To be sure, because no “causal nexus” is required between the defendant's proffered mitigation and the crime, see Hurles v. Ryan, 752 F.3d 768, 784–85 (9th Cir.), cert. denied, 135 S.Ct. 710 (2014), this brain damage evidence would have been admissible during the sentencing trial had counsel pursued a competent investigation. But, given the absence of a causal nexus, the equivocal nature of the evidence, the State's contrary expert, the horrific nature of the crime, Elmore's attempts to cover it up, and the uncontested evidence that he functioned well on the job and in society in general, I cannot find unreasonable the state court's conclusion that Elmore failed to establish a reasonable probability that the outcome would have been different had counsel performed competently.4 Because constitutional ineffective assistance requires both performance below professional norms and a reasonable probability of prejudice, I concur in the denial of the ineffective assistance of counsel claim as to brain damage.

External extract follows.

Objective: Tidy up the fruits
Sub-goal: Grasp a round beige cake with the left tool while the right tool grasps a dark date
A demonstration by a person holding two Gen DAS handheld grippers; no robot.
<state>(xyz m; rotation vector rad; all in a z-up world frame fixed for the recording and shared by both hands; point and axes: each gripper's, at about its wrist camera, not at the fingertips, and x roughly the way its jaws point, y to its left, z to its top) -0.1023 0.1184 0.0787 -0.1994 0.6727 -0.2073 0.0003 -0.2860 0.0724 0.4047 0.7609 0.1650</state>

1. “[P]leading guilty without a guarantee that the prosecution will recommend a life sentence holds little if any benefit for the defendant.” Florida v. Nixon, 543 U.S. 175, 191 n. 6 (2004); see also Gary Goodpaster, The Trial for Life: Effective Assistance of Counsel in Death Penalty Cases, 58 N.Y.U. L.Rev. 299, 331–32 (1983) (explaining the benefit of conducting a guilt phase trial in capital cases even “where overwhelming evidence of guilt exists,” and noting compatibility of this approach with a penalty phase remorse defense).
2. Counsel had never represented a death penalty defendant prior to Elmore, and he had never retained a neuropsychologist or neurologist in his previous criminal defense work. He testified that “unless identification of signs or symptoms of traumatic brain injury were covered” in one of the death penalty seminars that he attended, “he did not recall ever having received such training.”
3. As the panel notes, the Washington Supreme Court appeared to conflate the mental health and brain damage issues. It is also unclear whether the Washington Supreme Court expressly reached the Strickland prejudice prong with respect to the brain damage investigation. We must, however, apply AEDPA deference unless it is clear that “the state court has not decided an issue.” Reynoso v. Giurbino, 462 F.3d 1099, 1109 (9th Cir.2006); see also Woodford v. Visciotti, 537 U.S. 19, 24 (2002) (per curiam) (noting that AEDPA's deferential standard of review requires that state court opinions “be given the benefit of the doubt”). I therefore must assume that the state court found that there was no constitutional prejudice from the failure to introduce brain damage evidence, and review that finding deferentially under AEDPA.
4. Although counsel was also ineffective in failing to properly investigate evidence that Elmore was repeatedly raped while in prison, see Doe v. Ayers, 782 F.3d 425, 450–55 (9th Cir.2015), I am similarly unable to conclude that the Washington Supreme Court was unreasonable in denying relief.